The line holding "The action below" is the last one to output; start at the first line of the data, keep every line in between exactly, and leave out pictures.

--- SOURCE DATA Enclosed Below ---

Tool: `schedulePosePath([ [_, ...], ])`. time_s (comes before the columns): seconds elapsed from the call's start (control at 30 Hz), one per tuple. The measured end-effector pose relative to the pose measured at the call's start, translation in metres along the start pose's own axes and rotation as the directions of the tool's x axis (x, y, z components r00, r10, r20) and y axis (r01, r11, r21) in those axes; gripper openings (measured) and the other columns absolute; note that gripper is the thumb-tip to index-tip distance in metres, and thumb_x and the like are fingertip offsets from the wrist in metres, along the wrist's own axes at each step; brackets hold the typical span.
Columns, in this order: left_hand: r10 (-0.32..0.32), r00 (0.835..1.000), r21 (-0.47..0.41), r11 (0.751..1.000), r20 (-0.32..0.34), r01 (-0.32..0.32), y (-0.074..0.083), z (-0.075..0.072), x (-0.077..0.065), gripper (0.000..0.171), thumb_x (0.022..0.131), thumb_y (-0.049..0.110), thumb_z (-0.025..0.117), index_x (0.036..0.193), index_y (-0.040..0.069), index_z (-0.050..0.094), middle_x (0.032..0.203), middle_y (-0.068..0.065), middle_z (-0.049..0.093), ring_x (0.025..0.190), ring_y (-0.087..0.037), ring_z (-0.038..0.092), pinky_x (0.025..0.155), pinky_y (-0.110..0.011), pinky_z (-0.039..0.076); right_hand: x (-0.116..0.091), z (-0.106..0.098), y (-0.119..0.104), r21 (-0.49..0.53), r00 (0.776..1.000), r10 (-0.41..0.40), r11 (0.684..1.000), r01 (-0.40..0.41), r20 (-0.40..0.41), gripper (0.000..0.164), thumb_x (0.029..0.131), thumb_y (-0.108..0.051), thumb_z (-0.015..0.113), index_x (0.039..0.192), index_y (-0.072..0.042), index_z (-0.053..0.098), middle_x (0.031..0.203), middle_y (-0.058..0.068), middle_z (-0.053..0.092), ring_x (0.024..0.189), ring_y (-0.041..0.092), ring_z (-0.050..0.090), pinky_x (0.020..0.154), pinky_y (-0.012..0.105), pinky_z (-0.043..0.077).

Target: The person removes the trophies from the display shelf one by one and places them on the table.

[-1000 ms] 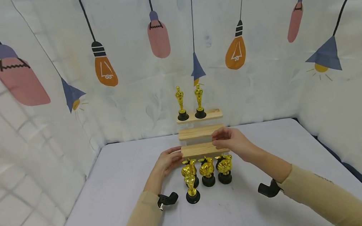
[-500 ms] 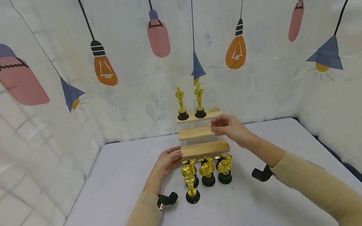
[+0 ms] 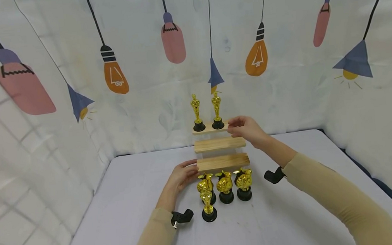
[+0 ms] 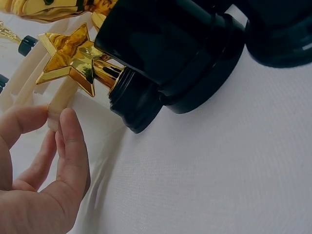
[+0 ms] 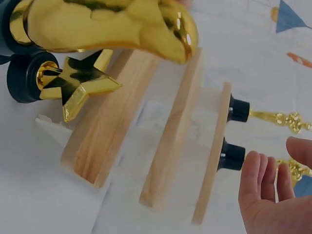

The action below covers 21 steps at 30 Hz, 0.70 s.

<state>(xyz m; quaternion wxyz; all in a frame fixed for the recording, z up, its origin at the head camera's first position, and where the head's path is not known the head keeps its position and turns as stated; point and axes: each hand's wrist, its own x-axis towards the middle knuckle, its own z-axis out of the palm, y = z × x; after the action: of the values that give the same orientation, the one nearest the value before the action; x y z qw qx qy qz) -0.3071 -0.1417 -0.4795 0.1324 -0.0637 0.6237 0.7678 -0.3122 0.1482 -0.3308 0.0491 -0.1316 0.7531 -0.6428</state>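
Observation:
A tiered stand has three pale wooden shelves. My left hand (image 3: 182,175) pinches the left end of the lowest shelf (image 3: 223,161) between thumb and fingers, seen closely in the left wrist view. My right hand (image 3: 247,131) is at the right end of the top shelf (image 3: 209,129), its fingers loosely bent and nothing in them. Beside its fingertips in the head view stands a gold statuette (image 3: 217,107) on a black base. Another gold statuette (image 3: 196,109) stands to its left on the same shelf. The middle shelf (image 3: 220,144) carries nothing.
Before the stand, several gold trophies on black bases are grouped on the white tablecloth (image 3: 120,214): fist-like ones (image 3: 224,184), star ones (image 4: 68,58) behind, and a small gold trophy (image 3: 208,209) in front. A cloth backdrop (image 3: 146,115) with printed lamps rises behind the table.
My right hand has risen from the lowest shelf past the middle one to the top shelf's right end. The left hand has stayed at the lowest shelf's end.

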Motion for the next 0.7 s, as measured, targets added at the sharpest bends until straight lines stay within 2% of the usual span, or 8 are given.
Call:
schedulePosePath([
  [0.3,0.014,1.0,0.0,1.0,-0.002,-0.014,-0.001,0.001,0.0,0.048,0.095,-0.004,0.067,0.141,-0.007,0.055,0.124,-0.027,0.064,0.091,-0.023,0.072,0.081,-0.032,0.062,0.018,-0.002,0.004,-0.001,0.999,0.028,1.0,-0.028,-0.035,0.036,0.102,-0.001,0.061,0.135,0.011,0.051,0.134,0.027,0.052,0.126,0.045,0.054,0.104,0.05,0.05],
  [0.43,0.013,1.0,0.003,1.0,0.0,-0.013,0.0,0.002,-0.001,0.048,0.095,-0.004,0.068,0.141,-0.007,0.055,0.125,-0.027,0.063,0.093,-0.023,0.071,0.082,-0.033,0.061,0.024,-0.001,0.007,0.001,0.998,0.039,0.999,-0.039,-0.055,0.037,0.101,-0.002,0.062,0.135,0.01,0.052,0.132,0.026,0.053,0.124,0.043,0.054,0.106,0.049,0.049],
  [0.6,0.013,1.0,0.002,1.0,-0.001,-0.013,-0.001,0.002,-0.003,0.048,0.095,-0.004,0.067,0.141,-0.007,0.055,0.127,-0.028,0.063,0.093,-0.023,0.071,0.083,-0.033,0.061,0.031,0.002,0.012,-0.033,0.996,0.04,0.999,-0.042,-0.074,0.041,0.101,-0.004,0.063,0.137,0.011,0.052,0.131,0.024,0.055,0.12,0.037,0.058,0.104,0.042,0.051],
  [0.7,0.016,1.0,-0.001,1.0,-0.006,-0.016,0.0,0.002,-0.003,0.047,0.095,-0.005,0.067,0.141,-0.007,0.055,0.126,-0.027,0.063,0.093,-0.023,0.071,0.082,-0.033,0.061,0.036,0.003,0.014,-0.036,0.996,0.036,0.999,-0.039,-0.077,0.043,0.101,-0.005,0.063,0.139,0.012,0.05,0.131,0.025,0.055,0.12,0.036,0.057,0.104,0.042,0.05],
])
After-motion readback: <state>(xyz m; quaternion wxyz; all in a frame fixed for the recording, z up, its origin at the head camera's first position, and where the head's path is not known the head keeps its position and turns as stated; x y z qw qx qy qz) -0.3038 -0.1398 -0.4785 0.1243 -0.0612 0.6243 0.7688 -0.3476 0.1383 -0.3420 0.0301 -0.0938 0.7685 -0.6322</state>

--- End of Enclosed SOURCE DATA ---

## OUTPUT FOR THIS EXERCISE
Tool: `schedulePosePath([ [_, ...], ])`. time_s (comes before the columns): seconds elapsed from the call's start (control at 30 Hz), one per tuple. The measured end-effector pose relative to the pose measured at the call's start, translation in metres along the start pose's own axes and rotation as the directions of the tool's x axis (x, y, z components r00, r10, r20) and y axis (r01, r11, r21) in those axes; gripper openings (measured) and the other columns absolute; note that gripper is the thumb-tip to index-tip distance in metres, and thumb_x and the like are fingertip offsets from the wrist in metres, along the wrist's own axes at each step; brackets hold the typical span.
Columns, in this order: left_hand: r10 (-0.32..0.32), r00 (0.835..1.000), r21 (-0.47..0.41), r11 (0.751..1.000), r20 (-0.32..0.34), r01 (-0.32..0.32), y (-0.074..0.083), z (-0.075..0.072), x (-0.077..0.065), gripper (0.000..0.171), thumb_x (0.022..0.131), thumb_y (-0.049..0.110), thumb_z (-0.025..0.117), index_x (0.036..0.193), index_y (-0.040..0.069), index_z (-0.050..0.094), middle_x (0.032..0.203), middle_y (-0.068..0.065), middle_z (-0.049..0.093), ring_x (0.025..0.190), ring_y (-0.087..0.037), ring_z (-0.038..0.092), pinky_x (0.025..0.155), pinky_y (-0.110..0.011), pinky_z (-0.039..0.076); right_hand: x (-0.116..0.091), z (-0.106..0.098), y (-0.119..0.104), r21 (-0.49..0.53), r00 (0.776..1.000), r10 (-0.41..0.40), r11 (0.684..1.000), r01 (-0.40..0.41), r20 (-0.40..0.41), gripper (0.000..0.164), thumb_x (0.029..0.131), thumb_y (-0.108..0.051), thumb_z (-0.015..0.113), index_x (0.039..0.192), index_y (-0.072..0.042), index_z (-0.053..0.098), middle_x (0.031..0.203), middle_y (-0.058..0.068), middle_z (-0.053..0.092), ring_x (0.024..0.189), ring_y (-0.041..0.092), ring_z (-0.050..0.090), pinky_x (0.020..0.154), pinky_y (-0.012..0.105), pinky_z (-0.043..0.077).

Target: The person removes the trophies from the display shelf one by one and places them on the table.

[-1000 ms] 
[-500 ms] 
[+0 ms] 
[+0 ms] 
[+0 ms] 

The action below covers 21 steps at 30 Hz, 0.70 s.

Nothing else goes in the answer.